Support for the exhibition has been provided by The National Endowment for the Arts; Altria Group, Inc.; Lannan Foundation; and the members of Dia's Art Council.

Publication
"Robert Whitman: Playback," produced in conjunction with the retrospective, is the first major publication devoted to Whitman's work and is the only comprehensive study of his work to date. The book contains essays by Dia's curator Lynne Cooke and art historian David Joselit on Whitman's art of the 1960s; a study of Whitman's suite Dante Drawings, by scholar George Baker; and an analysis of the artist's multiprojection film installation "Spyglass" (1976/2003) by curator and critic Ben Portis. It also includes full documentation of Whitman's principal performances and an extensive chronology and bibliography. A DVD produced by Artpix, a nonprofit organization that integrates contemporary art with new technology, accompanies the publication and includes extensive interviews with the artist and documentary footage of key performances. The hardcover publication is available for $45, from Dia's bookshop at 548 West 22nd Street or online at www.diabooks.org.

Related Programming
Art historian Branden W. Joseph will lecture on Robert Whitman's work on Thursday, October 23, 2003 as part of Dia's Robert Lehman Lectures on Contemporary Art. A second lecture, by artist Allan Ruppersberg, will take place on Thursday, November 20, 2003. All lectures are at 6:30 pm at Dia's exhibition facility at 548 West 22nd Street. Admission is $6; $3 for members, students and seniors. Tickets are available on the day of the lecture only.

Robert Whitman
Born in New York in 1935, Whitman first studied literature and drama, then visual arts, at Rutgers, The State University of New Jersey.

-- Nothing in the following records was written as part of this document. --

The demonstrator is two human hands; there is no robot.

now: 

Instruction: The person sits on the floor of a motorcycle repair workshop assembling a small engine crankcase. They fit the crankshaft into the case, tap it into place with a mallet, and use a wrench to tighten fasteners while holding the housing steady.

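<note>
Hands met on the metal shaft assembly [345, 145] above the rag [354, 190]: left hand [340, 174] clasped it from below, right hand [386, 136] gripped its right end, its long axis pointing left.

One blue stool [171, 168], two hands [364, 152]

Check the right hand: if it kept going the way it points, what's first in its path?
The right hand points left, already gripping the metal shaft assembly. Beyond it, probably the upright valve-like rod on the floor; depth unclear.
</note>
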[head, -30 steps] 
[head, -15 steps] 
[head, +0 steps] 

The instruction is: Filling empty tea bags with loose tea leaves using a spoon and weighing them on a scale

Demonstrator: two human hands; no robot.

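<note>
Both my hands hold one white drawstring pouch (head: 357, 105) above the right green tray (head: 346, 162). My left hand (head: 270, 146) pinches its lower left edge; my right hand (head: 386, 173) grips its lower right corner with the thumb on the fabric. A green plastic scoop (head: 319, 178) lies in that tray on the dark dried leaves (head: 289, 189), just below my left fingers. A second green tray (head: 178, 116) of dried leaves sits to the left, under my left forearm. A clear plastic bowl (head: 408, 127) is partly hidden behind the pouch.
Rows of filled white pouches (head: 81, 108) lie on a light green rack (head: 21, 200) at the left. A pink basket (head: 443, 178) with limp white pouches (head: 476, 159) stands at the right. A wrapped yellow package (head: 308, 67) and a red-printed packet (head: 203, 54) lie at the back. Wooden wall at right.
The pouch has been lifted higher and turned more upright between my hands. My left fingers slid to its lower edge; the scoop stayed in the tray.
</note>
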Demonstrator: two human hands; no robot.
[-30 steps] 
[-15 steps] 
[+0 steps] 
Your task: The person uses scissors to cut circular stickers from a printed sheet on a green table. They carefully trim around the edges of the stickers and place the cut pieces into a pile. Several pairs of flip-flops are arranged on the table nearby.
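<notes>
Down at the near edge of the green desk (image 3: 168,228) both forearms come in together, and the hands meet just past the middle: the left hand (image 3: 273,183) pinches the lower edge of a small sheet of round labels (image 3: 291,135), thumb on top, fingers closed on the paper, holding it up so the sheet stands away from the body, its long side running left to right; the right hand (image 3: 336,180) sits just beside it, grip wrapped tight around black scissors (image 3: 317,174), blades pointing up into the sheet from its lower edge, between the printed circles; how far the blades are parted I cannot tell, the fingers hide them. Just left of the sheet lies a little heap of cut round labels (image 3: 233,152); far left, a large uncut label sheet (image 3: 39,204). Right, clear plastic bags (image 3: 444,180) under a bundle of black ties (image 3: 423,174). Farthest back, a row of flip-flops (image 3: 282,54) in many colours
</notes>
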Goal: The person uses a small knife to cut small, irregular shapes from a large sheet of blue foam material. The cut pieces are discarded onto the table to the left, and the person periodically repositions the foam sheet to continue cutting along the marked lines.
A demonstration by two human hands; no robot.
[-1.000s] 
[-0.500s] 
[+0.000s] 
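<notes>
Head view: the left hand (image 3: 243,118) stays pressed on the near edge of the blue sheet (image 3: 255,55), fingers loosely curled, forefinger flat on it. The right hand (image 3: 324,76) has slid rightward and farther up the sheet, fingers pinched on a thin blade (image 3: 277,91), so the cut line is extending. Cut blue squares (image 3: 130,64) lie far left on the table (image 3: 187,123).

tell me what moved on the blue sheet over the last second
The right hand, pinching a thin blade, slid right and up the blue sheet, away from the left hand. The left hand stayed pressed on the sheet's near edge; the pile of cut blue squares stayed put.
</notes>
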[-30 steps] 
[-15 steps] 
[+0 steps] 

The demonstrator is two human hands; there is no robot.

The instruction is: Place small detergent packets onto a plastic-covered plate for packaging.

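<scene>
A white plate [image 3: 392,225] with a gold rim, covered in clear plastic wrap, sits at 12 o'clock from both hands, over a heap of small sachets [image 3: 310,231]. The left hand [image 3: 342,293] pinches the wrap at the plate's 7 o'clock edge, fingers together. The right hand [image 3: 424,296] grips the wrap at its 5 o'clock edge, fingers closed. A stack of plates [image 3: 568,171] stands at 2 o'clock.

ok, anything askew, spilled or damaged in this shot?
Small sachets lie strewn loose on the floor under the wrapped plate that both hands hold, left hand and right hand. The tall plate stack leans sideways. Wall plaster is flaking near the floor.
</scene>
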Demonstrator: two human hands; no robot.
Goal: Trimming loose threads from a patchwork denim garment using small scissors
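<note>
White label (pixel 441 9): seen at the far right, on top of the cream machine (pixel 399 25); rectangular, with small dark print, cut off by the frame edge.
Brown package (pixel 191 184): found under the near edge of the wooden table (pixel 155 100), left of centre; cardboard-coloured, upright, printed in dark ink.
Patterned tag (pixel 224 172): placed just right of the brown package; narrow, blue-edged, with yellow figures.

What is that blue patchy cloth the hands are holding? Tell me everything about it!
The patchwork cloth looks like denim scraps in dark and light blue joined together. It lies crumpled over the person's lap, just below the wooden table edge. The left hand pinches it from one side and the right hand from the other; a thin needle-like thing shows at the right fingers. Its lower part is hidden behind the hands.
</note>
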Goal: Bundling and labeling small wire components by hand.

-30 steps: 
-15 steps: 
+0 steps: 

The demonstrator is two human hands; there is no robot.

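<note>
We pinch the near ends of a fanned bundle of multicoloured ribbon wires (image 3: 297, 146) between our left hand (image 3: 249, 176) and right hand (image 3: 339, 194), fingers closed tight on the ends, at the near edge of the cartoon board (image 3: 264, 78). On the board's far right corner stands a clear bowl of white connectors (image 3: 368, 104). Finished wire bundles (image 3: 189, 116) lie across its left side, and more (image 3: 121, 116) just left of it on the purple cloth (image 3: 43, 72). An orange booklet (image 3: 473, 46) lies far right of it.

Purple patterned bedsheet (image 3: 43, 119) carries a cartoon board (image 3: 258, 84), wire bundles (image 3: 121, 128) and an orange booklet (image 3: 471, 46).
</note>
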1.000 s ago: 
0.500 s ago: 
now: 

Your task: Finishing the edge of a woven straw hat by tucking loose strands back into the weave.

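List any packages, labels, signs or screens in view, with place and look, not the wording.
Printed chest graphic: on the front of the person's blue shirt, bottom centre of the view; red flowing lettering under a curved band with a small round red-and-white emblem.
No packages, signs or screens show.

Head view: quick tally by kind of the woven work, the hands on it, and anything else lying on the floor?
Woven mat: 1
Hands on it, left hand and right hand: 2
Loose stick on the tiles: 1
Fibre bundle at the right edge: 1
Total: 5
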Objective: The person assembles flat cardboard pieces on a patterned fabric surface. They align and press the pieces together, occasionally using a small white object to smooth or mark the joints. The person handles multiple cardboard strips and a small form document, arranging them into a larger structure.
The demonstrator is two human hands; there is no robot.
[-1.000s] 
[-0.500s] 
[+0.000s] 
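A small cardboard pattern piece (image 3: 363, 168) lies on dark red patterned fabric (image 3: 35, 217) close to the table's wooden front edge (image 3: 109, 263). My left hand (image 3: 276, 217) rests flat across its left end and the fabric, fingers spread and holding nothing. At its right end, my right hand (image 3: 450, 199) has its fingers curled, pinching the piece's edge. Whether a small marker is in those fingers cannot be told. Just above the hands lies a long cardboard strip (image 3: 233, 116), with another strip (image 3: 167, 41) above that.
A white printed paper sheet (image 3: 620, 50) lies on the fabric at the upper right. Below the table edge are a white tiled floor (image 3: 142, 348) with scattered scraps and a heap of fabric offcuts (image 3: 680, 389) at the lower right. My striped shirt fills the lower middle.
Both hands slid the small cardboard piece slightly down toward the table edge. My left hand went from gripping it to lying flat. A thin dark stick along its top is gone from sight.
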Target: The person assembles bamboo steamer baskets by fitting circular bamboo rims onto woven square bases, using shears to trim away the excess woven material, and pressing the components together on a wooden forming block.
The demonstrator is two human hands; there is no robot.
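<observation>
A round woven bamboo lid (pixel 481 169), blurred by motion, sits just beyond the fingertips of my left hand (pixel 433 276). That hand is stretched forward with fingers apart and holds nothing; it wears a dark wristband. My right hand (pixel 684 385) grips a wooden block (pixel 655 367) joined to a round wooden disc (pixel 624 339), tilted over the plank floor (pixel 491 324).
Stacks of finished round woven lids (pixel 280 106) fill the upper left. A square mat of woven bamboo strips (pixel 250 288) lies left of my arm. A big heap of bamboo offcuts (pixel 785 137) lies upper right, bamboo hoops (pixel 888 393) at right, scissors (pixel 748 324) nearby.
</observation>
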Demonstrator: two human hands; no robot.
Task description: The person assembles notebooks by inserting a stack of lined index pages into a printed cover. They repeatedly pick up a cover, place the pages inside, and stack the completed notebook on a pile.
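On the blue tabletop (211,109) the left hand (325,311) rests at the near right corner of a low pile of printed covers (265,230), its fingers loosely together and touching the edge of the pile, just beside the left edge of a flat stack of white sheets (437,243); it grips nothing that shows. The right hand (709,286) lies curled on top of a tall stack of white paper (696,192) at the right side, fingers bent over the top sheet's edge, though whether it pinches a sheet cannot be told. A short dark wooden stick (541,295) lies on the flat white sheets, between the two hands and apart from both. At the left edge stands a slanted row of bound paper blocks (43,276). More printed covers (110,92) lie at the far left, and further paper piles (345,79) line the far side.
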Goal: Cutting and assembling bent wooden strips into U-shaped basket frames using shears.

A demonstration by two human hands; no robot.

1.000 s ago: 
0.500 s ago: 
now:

Together with Robert Rauschenberg and Billy Klüver, he spearheaded the collaborations among artists, engineers, technicians, and scientists that resulted in the formation of E.A.T. (Experiments in Art and Technology) and in the legendary "9 Evenings: Theater and Engineering," at the 69th Regiment Armory in New York City in 1966. Whitman subsequently devised work for the landmark Pepsi Pavilion at Expo '70, in Osaka, Japan (1970), and for "Art and Technology," at the Los Angeles County Museum of Art (1971). In addition to the retrospective of his performance work at Dia in 1976, he has had solo exhibitions at the Jewish Museum, New York (1968), and the Museum of Contemporary Art, Chicago (1968), and was the inaugural artist in the Museum of Modern Art's Projects series (1973). In the 1980s several of Whitman's theater works traveled to the Stedelijk Museum, Amsterdam (1983), and the Moderna Museet, Stockholm (1987 and 1989). After a long hiatus, he returned to gallery exhibitions with shows at PaceWildenstein Gallery, New York, in 1995 and 1997. Whitman's historic work was recently included in the exhibitions "Les années Pop," at the Centre Georges Pompidou, Paris (2001), and "Into the Light: The Projected Image in American Art 1964-1977," at the Whitney Museum of American Art (2001-2002). "Ghost," his most recent performance, was staged at PaceWildenstein Gallery in October 2002.

Dia
Dia Art Foundation was founded in 1974. A nonprofit institution, Dia plays a vital role among visual arts organizations nationally and internationally by initiating, supporting, presenting, and preserving art projects, and by serving as a locus for interdisciplinary art and criticism. Dia presents its permanent collection at Dia:Beacon, in Beacon, New York; exhibitions and public programming at Dia:Chelsea (formerly Dia Center for the Arts), in New York City; and long-term, site-specific projects in the western United States, in New York City, and on Long Island.